Task description: Your answer is the lines below, exactly, from the one that contains "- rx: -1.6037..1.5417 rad" through the one that contains "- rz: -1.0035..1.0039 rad", both included.

Data extract:
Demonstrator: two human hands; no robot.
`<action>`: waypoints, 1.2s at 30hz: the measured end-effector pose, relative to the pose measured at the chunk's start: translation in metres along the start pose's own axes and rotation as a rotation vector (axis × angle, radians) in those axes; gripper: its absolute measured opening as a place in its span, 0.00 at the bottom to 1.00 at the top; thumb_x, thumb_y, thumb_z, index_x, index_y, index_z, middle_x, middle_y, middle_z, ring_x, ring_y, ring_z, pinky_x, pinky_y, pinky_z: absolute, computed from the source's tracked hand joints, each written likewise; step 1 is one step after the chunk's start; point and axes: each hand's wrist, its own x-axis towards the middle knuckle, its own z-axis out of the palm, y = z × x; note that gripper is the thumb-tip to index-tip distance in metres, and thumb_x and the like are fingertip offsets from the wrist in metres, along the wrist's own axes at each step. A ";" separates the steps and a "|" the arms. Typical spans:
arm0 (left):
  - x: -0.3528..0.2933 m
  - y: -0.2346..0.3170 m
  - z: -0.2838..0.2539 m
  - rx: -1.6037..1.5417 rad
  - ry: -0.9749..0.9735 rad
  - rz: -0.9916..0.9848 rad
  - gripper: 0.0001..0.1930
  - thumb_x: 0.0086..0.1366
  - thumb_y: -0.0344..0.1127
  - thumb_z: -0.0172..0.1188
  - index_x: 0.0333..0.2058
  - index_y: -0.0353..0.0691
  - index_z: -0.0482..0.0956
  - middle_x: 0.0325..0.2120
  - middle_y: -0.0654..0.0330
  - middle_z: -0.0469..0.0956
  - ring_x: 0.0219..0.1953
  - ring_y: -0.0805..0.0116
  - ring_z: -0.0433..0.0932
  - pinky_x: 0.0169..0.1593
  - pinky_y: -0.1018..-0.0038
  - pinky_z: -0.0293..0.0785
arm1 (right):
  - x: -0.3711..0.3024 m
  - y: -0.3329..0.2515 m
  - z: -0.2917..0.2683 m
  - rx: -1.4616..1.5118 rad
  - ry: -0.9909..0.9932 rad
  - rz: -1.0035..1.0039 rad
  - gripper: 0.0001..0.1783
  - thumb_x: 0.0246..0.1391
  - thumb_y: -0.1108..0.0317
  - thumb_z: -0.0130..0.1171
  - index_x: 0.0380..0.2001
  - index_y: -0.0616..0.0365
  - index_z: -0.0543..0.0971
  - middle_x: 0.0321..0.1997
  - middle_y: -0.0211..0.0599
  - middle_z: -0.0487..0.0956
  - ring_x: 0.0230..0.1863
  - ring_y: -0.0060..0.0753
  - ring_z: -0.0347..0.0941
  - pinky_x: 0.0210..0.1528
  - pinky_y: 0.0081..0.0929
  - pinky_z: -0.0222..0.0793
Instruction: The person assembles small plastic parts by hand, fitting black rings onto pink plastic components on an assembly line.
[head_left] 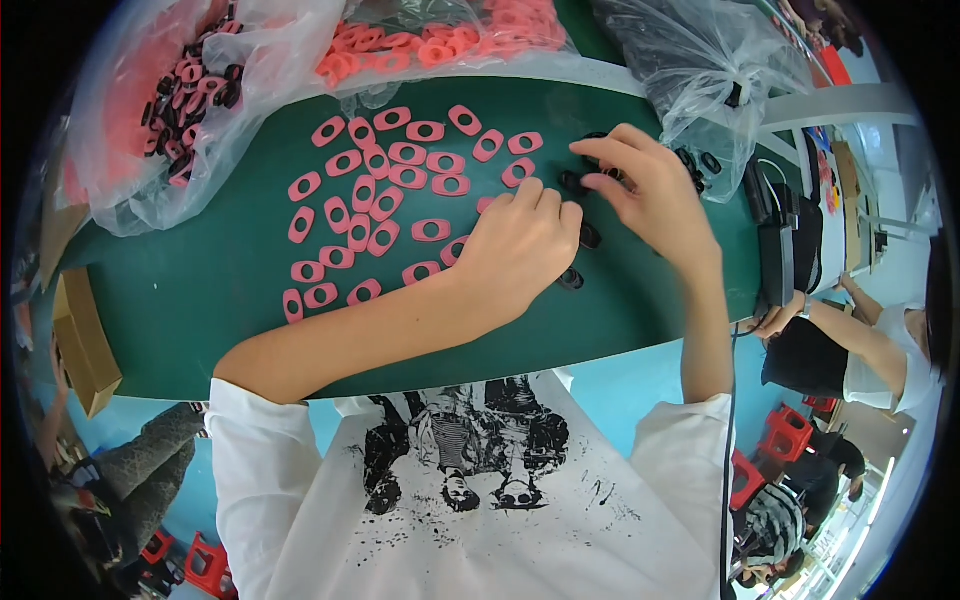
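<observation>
Pink oval rings (430, 230), each with a round hole, lie spread out over the green table. My left hand (525, 235) is closed above the right end of this spread, its fingers curled down, and whatever they may hold is hidden. To its right, my right hand (655, 185) has its thumb and index finger apart over small black pieces (573, 182). One black piece lies close to the thumb tip. More black pieces (570, 279) sit just below my left hand, partly covered by it.
A clear bag (260, 80) at the far left holds mixed pink and black pieces. Brighter coral rings (440, 45) lie in plastic at the back. Another clear bag (690, 50) stands back right. A cardboard box (85, 340) is at the left edge; a person's arm (850, 335) shows at right.
</observation>
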 end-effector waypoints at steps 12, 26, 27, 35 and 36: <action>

Task answer:
  - rx: -1.6037..1.5417 rad
  - ry: -0.9749..0.9735 rad
  - rz: -0.9916..0.9848 rad
  - gripper: 0.0001..0.1930
  - thumb_x: 0.0086..0.1366
  - thumb_y: -0.0344..0.1127
  - thumb_z: -0.0172..0.1188
  - index_x: 0.0333..0.2058
  - index_y: -0.0353..0.0691
  - index_z: -0.0482..0.0956
  - middle_x: 0.0325..0.2120
  - middle_y: -0.0654..0.0330
  - middle_z: -0.0469..0.0956
  - ring_x: 0.0219..0.1953
  - ring_y: -0.0805..0.0116
  - ring_z: -0.0433..0.0932
  - pinky_x: 0.0169..0.1593
  - pinky_y: -0.1018..-0.0038
  - pinky_z: -0.0293..0.0785
arm1 (right):
  - x: -0.3711..0.3024 m
  - y: -0.3329..0.2515 m
  - z: -0.2917..0.2683 m
  - rx: -1.4616..1.5118 rad
  - ry: -0.9909..0.9932 rad
  - rz: -1.0035..1.0039 rad

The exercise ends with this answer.